EXERCISE DIRECTIONS: All lines in the data that hold the word "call" need copying.
*** RECORDED DATA Section Begins ***
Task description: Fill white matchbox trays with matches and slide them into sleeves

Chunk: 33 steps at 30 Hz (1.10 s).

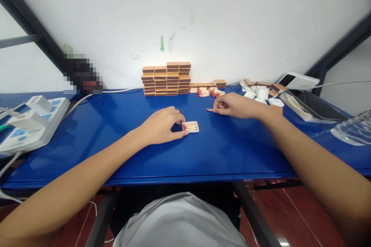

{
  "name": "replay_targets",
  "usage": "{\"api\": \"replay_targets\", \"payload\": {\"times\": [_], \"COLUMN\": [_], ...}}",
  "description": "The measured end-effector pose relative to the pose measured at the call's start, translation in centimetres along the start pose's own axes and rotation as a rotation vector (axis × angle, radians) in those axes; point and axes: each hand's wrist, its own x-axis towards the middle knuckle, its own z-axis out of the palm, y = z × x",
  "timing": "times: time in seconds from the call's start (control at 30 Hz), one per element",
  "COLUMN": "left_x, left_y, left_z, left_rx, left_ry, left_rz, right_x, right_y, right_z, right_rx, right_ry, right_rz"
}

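On the blue table lies a white matchbox tray point(194, 128) with several red-tipped matches in it, their heads toward the left. My left hand point(164, 125) grips the tray's left end between thumb and forefinger. To the right and a little farther back, my right hand point(232, 105) pinches a few matches point(209, 110), red heads pointing left, just above or on the tabletop; I cannot tell which. Behind that hand is a loose heap of matches point(207, 92). A stack of brown matchboxes point(166, 81) stands against the wall, left of the heap.
A row of matchboxes point(219, 83) lies behind the heap. White tray pieces and covers point(262, 92) are piled at the right, beside a white device point(298, 81) and a dark open case point(315, 106). A power strip point(37, 123) with plugs sits at the left. The table's front edge point(185, 180) is near me.
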Motion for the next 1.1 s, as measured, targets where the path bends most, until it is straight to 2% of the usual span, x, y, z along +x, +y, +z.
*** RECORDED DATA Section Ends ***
RESPONSE FOR THIS EXERCISE:
  "description": "The measured end-effector pose relative to the pose measured at the call's start, translation in centimetres along the start pose's own axes and rotation as a rotation vector (axis × angle, radians) in those axes; point and axes: each hand's wrist, its own x-axis towards the middle knuckle, its own z-axis out of the palm, y = z × x",
  "timing": "times: time in seconds from the call's start (control at 30 Hz), one per element",

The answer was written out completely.